● AIM OF THE EXERCISE
Below are some lines of data. Return all of them as they are.

● DATA BLOCK

-*-

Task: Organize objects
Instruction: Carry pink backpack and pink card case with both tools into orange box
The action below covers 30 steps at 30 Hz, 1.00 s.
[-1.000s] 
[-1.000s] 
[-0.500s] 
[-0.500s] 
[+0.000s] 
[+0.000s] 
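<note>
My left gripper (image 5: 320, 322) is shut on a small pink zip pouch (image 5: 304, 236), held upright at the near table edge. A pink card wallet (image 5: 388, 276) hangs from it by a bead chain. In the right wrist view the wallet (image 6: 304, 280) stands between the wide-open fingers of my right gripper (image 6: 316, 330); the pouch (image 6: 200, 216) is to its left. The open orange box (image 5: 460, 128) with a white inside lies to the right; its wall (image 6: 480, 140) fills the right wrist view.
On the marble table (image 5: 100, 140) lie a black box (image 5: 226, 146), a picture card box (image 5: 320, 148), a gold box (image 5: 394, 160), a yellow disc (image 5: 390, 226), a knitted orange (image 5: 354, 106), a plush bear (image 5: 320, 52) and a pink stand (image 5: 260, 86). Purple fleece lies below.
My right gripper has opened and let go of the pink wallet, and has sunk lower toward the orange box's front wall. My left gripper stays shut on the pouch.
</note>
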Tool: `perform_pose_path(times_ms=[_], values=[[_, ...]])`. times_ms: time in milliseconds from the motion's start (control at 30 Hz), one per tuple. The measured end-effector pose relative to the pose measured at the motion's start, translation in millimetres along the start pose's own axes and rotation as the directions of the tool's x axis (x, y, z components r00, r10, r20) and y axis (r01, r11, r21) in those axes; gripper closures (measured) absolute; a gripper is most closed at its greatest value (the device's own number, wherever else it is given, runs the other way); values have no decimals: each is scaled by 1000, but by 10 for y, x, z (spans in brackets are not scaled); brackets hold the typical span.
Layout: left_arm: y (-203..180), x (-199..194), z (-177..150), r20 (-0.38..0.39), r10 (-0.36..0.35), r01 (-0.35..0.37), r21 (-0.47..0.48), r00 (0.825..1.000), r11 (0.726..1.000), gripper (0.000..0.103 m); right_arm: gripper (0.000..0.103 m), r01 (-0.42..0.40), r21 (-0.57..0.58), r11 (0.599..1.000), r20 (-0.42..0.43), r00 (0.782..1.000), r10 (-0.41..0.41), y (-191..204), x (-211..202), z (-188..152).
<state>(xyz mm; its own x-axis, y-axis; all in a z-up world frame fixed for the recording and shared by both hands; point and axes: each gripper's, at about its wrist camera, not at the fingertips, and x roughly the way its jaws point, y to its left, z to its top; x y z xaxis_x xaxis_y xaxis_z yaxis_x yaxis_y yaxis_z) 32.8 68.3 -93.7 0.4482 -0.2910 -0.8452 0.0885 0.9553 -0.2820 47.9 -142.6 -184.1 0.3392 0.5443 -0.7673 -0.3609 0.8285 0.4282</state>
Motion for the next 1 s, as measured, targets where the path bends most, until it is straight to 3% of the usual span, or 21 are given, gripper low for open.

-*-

● EXERCISE OUTPUT
Task: Organize objects
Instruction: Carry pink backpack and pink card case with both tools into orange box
The action below covers 30 steps at 30 Hz, 1.00 s.
[-1.000s] 
[-1.000s] 
[-0.500s] 
[-0.500s] 
[+0.000s] 
[+0.000s] 
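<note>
My left gripper (image 5: 320, 322) is shut on a small pink zip pouch (image 5: 304, 236), held upright at the near table edge. A pink card wallet (image 5: 388, 276) hangs from it by a bead chain. In the right wrist view the wallet (image 6: 304, 280) stands between the wide-open fingers of my right gripper (image 6: 316, 330); the pouch (image 6: 200, 216) is to its left. The open orange box (image 5: 460, 128) with a white inside lies to the right; its wall (image 6: 480, 140) fills the right wrist view.
On the marble table (image 5: 100, 140) lie a black box (image 5: 226, 146), a picture card box (image 5: 320, 148), a gold box (image 5: 394, 160), a yellow disc (image 5: 390, 226), a knitted orange (image 5: 354, 106), a plush bear (image 5: 320, 52) and a pink stand (image 5: 260, 86). Purple fleece lies below.
My right gripper has opened and let go of the pink wallet, and has sunk lower toward the orange box's front wall. My left gripper stays shut on the pouch.
</note>
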Tool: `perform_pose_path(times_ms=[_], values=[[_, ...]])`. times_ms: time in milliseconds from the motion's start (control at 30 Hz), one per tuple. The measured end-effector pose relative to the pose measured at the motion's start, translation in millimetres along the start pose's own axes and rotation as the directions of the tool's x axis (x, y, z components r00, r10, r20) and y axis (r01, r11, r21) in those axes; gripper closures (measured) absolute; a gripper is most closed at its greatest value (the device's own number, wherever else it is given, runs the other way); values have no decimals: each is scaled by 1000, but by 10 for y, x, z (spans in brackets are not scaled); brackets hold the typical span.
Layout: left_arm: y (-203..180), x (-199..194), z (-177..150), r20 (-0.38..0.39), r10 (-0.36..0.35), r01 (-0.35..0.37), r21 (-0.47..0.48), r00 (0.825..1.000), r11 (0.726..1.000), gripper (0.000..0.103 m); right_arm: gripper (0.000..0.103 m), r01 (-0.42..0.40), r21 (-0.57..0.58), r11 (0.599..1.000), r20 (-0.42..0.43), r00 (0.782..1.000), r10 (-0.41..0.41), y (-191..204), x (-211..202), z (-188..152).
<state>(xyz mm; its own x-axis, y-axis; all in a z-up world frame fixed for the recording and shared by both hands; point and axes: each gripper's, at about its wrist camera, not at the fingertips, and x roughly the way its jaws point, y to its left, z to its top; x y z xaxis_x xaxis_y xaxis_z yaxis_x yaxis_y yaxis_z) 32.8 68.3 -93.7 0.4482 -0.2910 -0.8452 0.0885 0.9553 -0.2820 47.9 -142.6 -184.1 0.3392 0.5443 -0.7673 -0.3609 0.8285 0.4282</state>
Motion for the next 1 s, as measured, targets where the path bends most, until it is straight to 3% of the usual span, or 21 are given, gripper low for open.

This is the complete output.